Showing the board members maps, Gaubatz noted that the new Administration Center would be built on the block in that planning area that is identified as F-7. Next to it, to the east, are the blocks designated as E-3 and E-4, the map showed. The owner of that land to the east is Celery Fields Fruitville LLC, which is an affiliate of Lansing, Mich.-based DTN Management Co.
Gaubatz pointed to what had been designated the main street for blocks F-7 and E-3 and E-4, as well as three internal streets perpendicular to the main street.
With no questions from the commissioners on Jan. 18, Chair Ron Cutsinger said he had only one speaker signed up to address the proposal.
That person was attorney William Merrill III of the Icard Merrill firm in Sarasota.
Merrill said his client, DTN, did not object to the elimination of the interior streets and the main street on the southern portion of the DTN property and the county land.
Nonetheless, Merrill explained, the overall proposal would have “a very important, negative unintended consequence on my client’s parcel,” which includes two segments of that same sub-area, E, of the Fruitville Initiative.
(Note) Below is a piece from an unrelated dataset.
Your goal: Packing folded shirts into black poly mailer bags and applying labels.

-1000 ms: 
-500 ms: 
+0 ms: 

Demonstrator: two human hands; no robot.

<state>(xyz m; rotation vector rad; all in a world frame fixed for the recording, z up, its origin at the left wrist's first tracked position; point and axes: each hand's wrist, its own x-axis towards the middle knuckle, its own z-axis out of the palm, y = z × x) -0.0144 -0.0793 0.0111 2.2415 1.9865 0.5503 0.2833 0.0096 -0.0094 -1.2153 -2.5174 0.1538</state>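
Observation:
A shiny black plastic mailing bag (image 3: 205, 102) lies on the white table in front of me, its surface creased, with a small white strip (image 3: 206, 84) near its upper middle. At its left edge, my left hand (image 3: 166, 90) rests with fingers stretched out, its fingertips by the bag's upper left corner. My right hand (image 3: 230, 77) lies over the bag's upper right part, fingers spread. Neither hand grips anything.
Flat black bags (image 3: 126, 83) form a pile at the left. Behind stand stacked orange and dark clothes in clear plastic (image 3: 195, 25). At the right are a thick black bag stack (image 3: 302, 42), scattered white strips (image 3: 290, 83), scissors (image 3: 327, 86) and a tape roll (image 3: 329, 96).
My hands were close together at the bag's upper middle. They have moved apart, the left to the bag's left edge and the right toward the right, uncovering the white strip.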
Those northern sections are designated E-1 and E-2. County staff had continued to call for a main street in that northern segment, he added.
“There’s no main street in front of the county building,” Merrill pointed out. “If there’s a main street anywhere on these parcels,” he stressed of the northern section, “it doesn’t connect to anything else … It basically cuts off [the DTN property] from the rest of the Fruitville Initiative.”
“The only justification from staff” for keeping that other main street, Merrill told the commissioners, is that the 2014 ordinance requires a main street in each sub-area of the Fruitville Initiative.
Therefore, Merrill proposed that the County Commission agree to eliminating that other main street, as well.
“Seems like a whole lot of common sense to me,” Commissioner Michael Moran said of Merrill’s request.
Commissioner Detert concurred. “I would just say we have policy and bureaucracy getting in the way of common sense … There should be an outlet for us to exhibit some common sense in these small little instances …”
Moran did ask for a county planner to explain staff’s view of the issue.
Planner Anna Messina reiterated that the 2014 ordinances require a main street in each sub-area of the Fruitville Initiative. Staff is willing to see where the main street should be created in the northern segment Merrill had noted, she added.
After consulting with Deputy County Attorney Josh Moye and then again with Merrill, the commissioners decided to modify the language in a rezoning petition that Capital Projects staff had submitted for the area where the new Administration Center will be built.
Moran made the motion to approve that, as well as the related staff requests that were part of the public hearing involving the Administration Center, and Detert seconded them.
“I’m comfortable moving forward with the no main street requirement for the Sub-Area E,” Moran said. Otherwise, he pointed out, “You are putting a private property owner in a very awkward position.”
It’s worth pointing out that the Board decided to exempt the County from the core Fruitville Initiative principle of interconnectivity without even seeing a plan for the new Admin Center. Yet it would seem worthwhile for the Board and the public to evaluate the new center’s design before violating its own ordinance, which was designed to make the Initiative a walkable community as well as a gateway to Sarasota County that expressed sound planning, carried through because good planning matters. This is a sorry reversal of a significant statement about the county’s vision for future development.